*What you need to do:* What you return should match the listing exactly, minus its images.

*Data:*

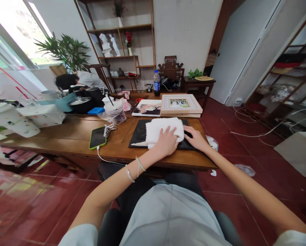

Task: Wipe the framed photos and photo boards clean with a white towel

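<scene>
My left hand lies on a folded white towel, its fingers spread over the cloth. The towel rests on a dark, flat rectangular board near the table's front edge and hides much of it. A pale streak or strip shows along the board's lower left side. At the towel's right edge is my right hand, fingers stretched toward the cloth and thumb held apart over the board. Whether its fingertips press on the towel or only on the board, I cannot tell.
Behind the board are a framed picture, a printed photo and a bottle. Left of it are a charging phone, a bagged cup and a black pot. Another person leans over at the back left.
</scene>
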Demonstrator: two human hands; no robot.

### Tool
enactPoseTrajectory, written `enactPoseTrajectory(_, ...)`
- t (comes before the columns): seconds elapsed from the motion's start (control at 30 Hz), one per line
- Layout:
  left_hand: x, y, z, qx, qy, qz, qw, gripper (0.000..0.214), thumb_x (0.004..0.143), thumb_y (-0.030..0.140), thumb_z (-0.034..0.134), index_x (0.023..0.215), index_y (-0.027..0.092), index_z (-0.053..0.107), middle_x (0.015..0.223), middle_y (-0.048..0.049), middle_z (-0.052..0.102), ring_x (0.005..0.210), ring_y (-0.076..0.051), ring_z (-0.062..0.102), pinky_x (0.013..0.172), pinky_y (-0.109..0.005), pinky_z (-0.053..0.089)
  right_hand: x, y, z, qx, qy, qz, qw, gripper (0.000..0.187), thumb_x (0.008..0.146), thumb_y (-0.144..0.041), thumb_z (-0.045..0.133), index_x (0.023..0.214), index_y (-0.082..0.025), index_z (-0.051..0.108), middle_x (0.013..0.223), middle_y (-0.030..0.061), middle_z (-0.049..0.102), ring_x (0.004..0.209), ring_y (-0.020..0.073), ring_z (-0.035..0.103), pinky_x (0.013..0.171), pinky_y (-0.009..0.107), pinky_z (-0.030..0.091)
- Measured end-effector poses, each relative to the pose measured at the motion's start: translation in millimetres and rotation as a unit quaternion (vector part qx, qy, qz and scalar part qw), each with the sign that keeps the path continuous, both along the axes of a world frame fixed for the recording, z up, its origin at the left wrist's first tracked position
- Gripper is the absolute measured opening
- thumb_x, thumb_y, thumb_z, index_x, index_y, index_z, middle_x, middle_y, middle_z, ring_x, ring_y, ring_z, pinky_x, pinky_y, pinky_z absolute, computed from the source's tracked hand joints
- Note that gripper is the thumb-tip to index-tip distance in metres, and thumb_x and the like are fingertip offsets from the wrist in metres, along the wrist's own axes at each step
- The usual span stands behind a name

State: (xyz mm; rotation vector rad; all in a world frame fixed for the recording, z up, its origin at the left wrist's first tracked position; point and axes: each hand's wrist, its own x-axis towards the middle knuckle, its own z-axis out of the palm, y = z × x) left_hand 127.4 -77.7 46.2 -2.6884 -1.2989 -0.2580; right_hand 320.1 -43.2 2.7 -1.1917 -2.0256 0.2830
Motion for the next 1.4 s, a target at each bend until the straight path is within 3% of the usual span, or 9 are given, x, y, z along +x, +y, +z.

*Solution for this exercise:*
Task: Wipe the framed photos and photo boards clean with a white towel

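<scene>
My left hand lies on a folded white towel, its fingers spread over the cloth. The towel rests on a dark, flat rectangular board near the table's front edge and hides much of it. A pale streak or strip shows along the board's lower left side. At the towel's right edge is my right hand, fingers stretched toward the cloth and thumb held apart over the board. Whether its fingertips press on the towel or only on the board, I cannot tell.
Behind the board are a framed picture, a printed photo and a bottle. Left of it are a charging phone, a bagged cup and a black pot. Another person leans over at the back left.
</scene>
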Demonstrator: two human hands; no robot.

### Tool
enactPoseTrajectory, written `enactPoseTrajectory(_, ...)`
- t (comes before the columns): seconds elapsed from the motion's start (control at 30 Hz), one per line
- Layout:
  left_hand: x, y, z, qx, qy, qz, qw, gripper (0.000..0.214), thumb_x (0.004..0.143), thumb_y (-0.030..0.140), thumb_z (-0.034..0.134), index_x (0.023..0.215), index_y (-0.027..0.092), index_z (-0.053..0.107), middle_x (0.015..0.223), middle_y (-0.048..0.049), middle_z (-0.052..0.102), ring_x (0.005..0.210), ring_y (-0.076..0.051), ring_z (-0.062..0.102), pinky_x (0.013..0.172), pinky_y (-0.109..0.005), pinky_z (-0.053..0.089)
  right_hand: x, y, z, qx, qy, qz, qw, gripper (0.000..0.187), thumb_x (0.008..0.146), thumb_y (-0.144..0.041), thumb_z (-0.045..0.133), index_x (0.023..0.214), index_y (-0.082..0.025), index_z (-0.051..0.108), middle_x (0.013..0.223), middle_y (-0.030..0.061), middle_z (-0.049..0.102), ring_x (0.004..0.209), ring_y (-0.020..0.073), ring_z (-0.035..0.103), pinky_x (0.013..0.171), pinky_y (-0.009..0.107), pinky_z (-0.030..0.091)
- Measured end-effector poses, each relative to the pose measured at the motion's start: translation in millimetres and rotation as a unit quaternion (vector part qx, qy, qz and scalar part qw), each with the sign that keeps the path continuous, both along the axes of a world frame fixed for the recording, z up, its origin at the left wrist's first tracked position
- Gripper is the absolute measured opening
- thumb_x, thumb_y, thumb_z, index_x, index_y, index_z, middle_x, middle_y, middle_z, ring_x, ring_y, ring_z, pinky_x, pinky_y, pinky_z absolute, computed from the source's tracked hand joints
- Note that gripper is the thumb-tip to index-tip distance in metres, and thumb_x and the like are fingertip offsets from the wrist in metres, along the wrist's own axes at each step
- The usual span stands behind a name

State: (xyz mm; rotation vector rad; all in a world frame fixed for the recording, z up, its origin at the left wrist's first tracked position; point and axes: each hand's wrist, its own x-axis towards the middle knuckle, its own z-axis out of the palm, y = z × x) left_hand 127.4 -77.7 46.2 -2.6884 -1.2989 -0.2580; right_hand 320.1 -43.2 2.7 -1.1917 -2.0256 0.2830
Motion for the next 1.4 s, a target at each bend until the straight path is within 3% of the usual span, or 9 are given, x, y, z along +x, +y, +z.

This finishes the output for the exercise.